WHAT YOU WILL DO
Produce a faithful copy of the data, one that leaves out the pictures.
+---+
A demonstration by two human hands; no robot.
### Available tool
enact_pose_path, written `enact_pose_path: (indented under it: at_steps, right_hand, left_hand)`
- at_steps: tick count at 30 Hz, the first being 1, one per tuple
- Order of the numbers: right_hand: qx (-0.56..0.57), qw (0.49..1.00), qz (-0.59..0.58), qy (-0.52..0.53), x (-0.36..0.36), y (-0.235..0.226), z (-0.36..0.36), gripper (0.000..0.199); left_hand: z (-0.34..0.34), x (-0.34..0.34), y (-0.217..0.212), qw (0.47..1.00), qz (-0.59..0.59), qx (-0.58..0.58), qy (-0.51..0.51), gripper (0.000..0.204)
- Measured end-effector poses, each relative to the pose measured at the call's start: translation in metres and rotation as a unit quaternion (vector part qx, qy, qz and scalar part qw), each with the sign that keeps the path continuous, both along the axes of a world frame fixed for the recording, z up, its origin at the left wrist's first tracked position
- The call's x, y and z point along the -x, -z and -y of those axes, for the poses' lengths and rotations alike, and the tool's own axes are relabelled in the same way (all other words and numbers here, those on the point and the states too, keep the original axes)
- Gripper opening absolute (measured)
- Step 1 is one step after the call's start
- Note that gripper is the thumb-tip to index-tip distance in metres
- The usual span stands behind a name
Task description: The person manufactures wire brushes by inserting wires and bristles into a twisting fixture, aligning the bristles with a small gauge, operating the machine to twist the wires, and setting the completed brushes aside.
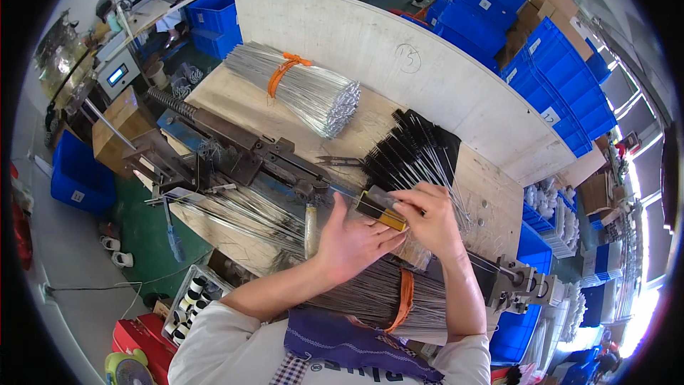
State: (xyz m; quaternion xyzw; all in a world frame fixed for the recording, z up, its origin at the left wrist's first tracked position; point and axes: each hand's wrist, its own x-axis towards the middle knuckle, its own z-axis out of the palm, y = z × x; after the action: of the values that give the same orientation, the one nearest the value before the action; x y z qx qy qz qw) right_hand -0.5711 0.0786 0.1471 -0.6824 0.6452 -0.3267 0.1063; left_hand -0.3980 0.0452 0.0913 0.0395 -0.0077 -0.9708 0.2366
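Observation:
A small black and yellow block (382, 212) sits over the bench, in line with the metal machine. My right hand (432, 219) has its fingers bent and closed on the block's right end, the thumb along its upper edge. Palm up and fingers stretched, my left hand (353, 246) lies just below the block, its fingertips close to the yellow edge. I cannot tell whether they touch it. Behind the block, black bristle brushes (410, 153) with wire stems lie fanned out. Under my forearms rests a bundle of thin wires (356, 289) with an orange band (405, 301).
A dark metal machine (260, 157) runs across the wooden bench (491, 192). Beyond it lies a silver wire bundle (296, 89) tied in orange. Pliers (340, 162) rest beside the brushes. A pale board (399, 50) edges the bench, with blue crates (556, 82) behind it.

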Motion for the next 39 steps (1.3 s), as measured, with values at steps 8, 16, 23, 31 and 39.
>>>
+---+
WRITTEN SOLUTION
A demonstration by two human hands; no robot.
### Available tool
enact_pose_path, written `enact_pose_path: (indented under it: at_steps, right_hand, left_hand)`
- at_steps: tick count at 30 Hz, the first being 1, one per tuple
- Order of the numbers: right_hand: qx (-0.56..0.57), qw (0.49..1.00), qz (-0.59..0.58), qy (-0.52..0.53), x (-0.36..0.36), y (-0.235..0.226), z (-0.36..0.36), gripper (0.000..0.199); left_hand: z (-0.34..0.34), x (-0.34..0.34), y (-0.217..0.212), qw (0.47..1.00), qz (-0.59..0.59), qx (-0.58..0.58), qy (-0.51..0.51), gripper (0.000..0.204)
- Measured end-effector poses, each relative to the pose measured at the call's start: translation in metres and rotation as a unit quaternion (vector part qx, qy, qz and scalar part qw), each with the sign that keeps the path continuous, both along the axes of a world frame fixed for the recording, z up, its origin at the left wrist's first tracked position
- The call's x, y and z point along the -x, -z and -y of those axes, for the poses' lengths and rotations alike, and the tool's own axes are relabelled in the same way (all other words and numbers here, those on the point and the states too, keep the original axes)
- Gripper opening absolute (measured)
- Step 1 is one step after the call's start
- Note that gripper is the thumb-tip to index-tip distance in metres
- The usual span stands behind a name
Task description: The person manufactures wire brushes by inserting wires and bristles into a twisting fixture, aligning the bristles with a small gauge, operating the machine to twist the wires, and setting the completed brushes aside.
State: (xyz m; quaternion xyzw; all in a world frame fixed for the recording, z up, its origin at the left wrist's first tracked position; point and axes: each hand's wrist, its own x-axis towards the middle knuckle, its own z-axis out of the palm, y = z × x; after the action: of the values that give the same orientation, the one nearest the value before the action; x y z qx qy qz qw) right_hand -0.5711 0.0786 0.1471 -0.6824 0.6452 -0.3267 0.1063; left_hand -0.3980 0.0452 0.0913 0.0395 -0.0077 -0.9708 0.2366
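Observation:
A small black and yellow block (382, 212) sits over the bench, in line with the metal machine. My right hand (432, 219) has its fingers bent and closed on the block's right end, the thumb along its upper edge. Palm up and fingers stretched, my left hand (353, 246) lies just below the block, its fingertips close to the yellow edge. I cannot tell whether they touch it. Behind the block, black bristle brushes (410, 153) with wire stems lie fanned out. Under my forearms rests a bundle of thin wires (356, 289) with an orange band (405, 301).
A dark metal machine (260, 157) runs across the wooden bench (491, 192). Beyond it lies a silver wire bundle (296, 89) tied in orange. Pliers (340, 162) rest beside the brushes. A pale board (399, 50) edges the bench, with blue crates (556, 82) behind it.
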
Motion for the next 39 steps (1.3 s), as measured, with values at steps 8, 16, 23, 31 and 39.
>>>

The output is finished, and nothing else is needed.